EXERCISE REQUIREMENTS: Show every line in the records below that contains the word "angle".

PROVIDED RECORDS:
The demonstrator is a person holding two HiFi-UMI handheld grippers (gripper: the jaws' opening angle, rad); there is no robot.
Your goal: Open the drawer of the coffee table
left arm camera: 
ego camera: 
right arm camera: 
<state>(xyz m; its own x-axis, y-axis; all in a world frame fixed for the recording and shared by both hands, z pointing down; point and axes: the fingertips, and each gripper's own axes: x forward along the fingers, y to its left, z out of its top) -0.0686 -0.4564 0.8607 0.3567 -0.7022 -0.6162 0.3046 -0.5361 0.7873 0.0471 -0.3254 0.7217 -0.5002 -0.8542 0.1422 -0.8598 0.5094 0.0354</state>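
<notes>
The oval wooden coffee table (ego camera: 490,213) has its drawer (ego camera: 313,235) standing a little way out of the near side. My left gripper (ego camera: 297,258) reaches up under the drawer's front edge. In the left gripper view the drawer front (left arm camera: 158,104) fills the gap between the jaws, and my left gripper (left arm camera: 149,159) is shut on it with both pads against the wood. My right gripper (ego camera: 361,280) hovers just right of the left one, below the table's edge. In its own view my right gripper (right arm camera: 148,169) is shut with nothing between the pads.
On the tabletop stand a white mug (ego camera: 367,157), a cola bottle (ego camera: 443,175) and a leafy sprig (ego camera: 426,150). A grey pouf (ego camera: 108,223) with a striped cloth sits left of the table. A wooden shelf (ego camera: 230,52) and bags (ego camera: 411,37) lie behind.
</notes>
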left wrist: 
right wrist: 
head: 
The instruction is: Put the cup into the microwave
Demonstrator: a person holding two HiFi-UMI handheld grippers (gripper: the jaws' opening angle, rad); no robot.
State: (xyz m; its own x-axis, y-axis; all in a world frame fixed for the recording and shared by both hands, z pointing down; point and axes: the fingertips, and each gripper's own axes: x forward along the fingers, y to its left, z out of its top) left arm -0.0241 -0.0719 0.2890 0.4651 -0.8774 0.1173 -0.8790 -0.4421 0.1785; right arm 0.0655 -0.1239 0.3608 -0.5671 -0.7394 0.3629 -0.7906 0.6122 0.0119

SOLUTION TO THIS EXERCISE:
The demonstrator is a person holding two HiFi-UMI handheld grippers (gripper: the jaws' opening angle, rad); there is no robot.
Demonstrator: a person holding two HiFi-UMI handheld grippers (gripper: the jaws' opening angle, rad); no robot.

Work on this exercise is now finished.